Treatment toxicities are presented in Table 4. Two incidents each of grade 3 or 4 neutropenia, transaminasemia infection, and diarrhea and one each of grade 3 or 4 hyponatremia, leukopenia, thrombocytopenia, and lymphopenia occurred during the first cycle of treatment. The most common grade 3 or 4 toxicities overall were neutropenia (nine patients), diarrhea (three patients), and infection (three patients). Accumulative toxicities included thrombocytopenia, anemia, peripheral neuropathy, and hearing loss. In addition to experiencing the common side effects of biochemotherapy (diarrhea, flu-like symptoms, fever, chills, malaise, nausea, vomiting, and anorexia), eight patients in our study experienced tinnitus and one patient had treatment discontinued because of grade 3 toxicity.

Table 4.

Treatment-related toxicity

Toxicity Total instances
(% out of 46 cycles) [n (%)]
Patients with toxicity
grade 3/4
Neutropenia 20 (43) 12
Thrombocytopenia 20 (43) 4
Anemia 19 (41) 2
Lymphopenia 3 (7) 2
Diarrhea 36 (78) 3
Fatigue 35 (76) 2
Nausea 30 (65) 0
Skin rash 25 (54) 1
Headache 21 (46) 0
Hypotension 20 (43) 0
Pruritus 20 (43) 0
Constipation 16 (35) 0
Taste alteration 16 (35) 0
Neuropathy 14 (30) 1
Alopecia 14 (30) 0
Chills 13 (28) 0
Vomiting 13 (28) 0
Tinnitus 8 (17) 1
Hypomagnesemia 7 (15) 0
Anxiety 7 (15) 0
Hearing loss 4 (9) 0
Infection 4 (9) 3
Alanine
 aminotransferase
 elevation
4 (9) 2

Clinical efficacy

The mean number of treatment cycles was five among the nine patients. Five patients completed all six planned cycles: four patients received level 0 and one received level – 1 of nab-paclitaxel. The median TTP was 5.3 months and the median OS duration was 8.73 months (Fig. 1a and b).

Fig. 1.

Fig. 1

(a) Time to progression; (b) overall survival.

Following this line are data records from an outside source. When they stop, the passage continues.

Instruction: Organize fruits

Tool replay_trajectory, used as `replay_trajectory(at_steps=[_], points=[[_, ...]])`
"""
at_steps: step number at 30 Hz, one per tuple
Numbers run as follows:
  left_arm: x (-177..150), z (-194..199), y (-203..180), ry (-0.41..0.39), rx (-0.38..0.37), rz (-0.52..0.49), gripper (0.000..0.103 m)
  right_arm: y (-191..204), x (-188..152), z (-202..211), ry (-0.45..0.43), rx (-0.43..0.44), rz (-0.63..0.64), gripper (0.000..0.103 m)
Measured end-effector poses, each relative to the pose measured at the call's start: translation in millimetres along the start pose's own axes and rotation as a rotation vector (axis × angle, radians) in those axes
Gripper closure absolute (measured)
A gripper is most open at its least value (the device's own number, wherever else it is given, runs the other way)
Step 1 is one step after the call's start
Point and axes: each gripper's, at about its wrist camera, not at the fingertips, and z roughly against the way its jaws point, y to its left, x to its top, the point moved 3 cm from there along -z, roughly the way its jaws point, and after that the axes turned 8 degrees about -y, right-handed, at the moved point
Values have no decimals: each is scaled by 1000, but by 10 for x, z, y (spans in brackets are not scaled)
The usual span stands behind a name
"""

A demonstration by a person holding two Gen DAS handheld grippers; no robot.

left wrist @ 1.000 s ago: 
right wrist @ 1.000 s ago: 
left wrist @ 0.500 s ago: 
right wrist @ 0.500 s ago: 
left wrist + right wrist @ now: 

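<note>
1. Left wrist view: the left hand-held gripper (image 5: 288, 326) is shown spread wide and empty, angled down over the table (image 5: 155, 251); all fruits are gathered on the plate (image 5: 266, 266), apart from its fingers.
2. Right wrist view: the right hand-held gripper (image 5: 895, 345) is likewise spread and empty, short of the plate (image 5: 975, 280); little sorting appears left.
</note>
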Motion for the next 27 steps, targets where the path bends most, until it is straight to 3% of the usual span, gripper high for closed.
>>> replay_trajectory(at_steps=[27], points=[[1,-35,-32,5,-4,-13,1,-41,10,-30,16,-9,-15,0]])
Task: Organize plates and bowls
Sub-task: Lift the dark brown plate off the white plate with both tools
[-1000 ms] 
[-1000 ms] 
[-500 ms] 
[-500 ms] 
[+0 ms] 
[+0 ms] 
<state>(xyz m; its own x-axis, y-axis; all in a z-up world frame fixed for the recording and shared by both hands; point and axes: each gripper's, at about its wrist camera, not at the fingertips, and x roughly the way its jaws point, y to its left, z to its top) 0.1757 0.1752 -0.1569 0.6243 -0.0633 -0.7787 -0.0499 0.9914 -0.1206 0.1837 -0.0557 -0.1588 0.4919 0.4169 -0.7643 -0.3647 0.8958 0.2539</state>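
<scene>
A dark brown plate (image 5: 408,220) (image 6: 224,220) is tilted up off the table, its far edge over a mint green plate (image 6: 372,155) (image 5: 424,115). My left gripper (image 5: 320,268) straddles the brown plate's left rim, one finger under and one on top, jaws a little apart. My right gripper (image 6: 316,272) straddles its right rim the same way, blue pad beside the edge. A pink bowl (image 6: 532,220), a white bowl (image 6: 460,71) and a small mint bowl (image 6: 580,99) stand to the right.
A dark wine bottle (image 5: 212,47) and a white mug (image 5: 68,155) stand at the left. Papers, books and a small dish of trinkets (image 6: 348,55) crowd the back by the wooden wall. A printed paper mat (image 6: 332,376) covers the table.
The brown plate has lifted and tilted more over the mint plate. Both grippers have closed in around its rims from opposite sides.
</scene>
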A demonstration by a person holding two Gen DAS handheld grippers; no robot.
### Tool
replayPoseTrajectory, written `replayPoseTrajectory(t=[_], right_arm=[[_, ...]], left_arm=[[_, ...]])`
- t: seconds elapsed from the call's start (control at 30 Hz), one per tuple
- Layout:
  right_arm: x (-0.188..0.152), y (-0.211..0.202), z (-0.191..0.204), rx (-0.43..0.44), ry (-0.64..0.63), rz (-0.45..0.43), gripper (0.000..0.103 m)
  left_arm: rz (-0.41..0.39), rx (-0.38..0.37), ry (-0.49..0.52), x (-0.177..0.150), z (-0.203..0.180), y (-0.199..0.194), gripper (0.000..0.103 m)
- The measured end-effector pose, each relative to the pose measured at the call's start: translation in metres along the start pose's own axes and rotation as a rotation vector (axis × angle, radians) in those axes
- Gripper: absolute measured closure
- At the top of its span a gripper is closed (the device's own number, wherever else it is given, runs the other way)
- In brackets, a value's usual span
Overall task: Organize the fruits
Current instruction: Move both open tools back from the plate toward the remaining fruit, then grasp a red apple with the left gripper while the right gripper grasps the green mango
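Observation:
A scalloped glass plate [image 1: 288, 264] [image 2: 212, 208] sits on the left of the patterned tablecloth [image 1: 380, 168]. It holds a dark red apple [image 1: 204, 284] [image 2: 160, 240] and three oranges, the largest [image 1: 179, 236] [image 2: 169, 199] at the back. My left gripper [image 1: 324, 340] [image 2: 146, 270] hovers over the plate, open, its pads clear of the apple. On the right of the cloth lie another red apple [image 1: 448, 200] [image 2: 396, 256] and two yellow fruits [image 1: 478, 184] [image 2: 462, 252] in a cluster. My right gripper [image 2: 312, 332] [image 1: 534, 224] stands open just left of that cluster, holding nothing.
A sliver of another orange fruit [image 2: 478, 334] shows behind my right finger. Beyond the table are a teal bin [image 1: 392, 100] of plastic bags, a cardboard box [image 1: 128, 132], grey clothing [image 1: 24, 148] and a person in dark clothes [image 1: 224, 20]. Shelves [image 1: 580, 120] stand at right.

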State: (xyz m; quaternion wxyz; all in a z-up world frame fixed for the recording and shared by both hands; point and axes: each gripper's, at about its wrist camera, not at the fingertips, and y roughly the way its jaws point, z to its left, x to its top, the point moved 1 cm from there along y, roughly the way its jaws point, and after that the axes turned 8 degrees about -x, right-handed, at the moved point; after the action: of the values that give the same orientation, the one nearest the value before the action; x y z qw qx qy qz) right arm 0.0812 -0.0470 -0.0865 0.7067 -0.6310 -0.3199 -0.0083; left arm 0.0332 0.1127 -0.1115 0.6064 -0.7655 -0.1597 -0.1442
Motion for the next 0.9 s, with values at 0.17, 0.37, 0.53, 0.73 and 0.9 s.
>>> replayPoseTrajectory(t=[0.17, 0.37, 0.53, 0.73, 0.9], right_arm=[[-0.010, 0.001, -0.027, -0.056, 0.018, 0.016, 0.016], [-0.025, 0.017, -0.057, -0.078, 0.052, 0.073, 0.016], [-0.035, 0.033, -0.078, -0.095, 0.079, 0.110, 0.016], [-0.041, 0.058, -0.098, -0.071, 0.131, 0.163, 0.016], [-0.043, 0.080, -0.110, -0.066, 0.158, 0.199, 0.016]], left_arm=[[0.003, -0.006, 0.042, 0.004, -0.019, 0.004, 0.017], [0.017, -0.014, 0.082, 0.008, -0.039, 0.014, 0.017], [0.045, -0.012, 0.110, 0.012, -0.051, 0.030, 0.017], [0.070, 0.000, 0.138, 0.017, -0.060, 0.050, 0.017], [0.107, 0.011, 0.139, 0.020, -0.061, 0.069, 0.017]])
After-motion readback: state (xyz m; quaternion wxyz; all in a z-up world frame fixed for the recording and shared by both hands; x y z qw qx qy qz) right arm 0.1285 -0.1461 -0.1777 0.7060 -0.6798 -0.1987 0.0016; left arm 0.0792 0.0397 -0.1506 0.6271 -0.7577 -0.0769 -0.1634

Of the nine patients, five (56%) had a partial response, three and two responders completed six and five cycles, respectively (three received level 0 and two received level – 1), three (33%) had progressive disease, and one (11%) had stable disease. No patient showed a complete response to treatment. We observed response in lymph nodes, soft tissue, liver, lung, and kidney metastatic sites. Although bone mestastases are not considered target lesions according to RECIST [13], we had evidence of responses in two patients and disease stabilization in another among the five patients with known bone metastasis.

Six patients developed melanoma metastasis in the CNS. Two patients developed brain metastasis while receiving treatment and two patients developed brain metastasis soon after completing treatment. The other two patients developed leptomeningeal metastasis after treatment. The median time from the start of treatment to the development of metastasis in the CNS in all patients with CNS involvement was 5.33 months.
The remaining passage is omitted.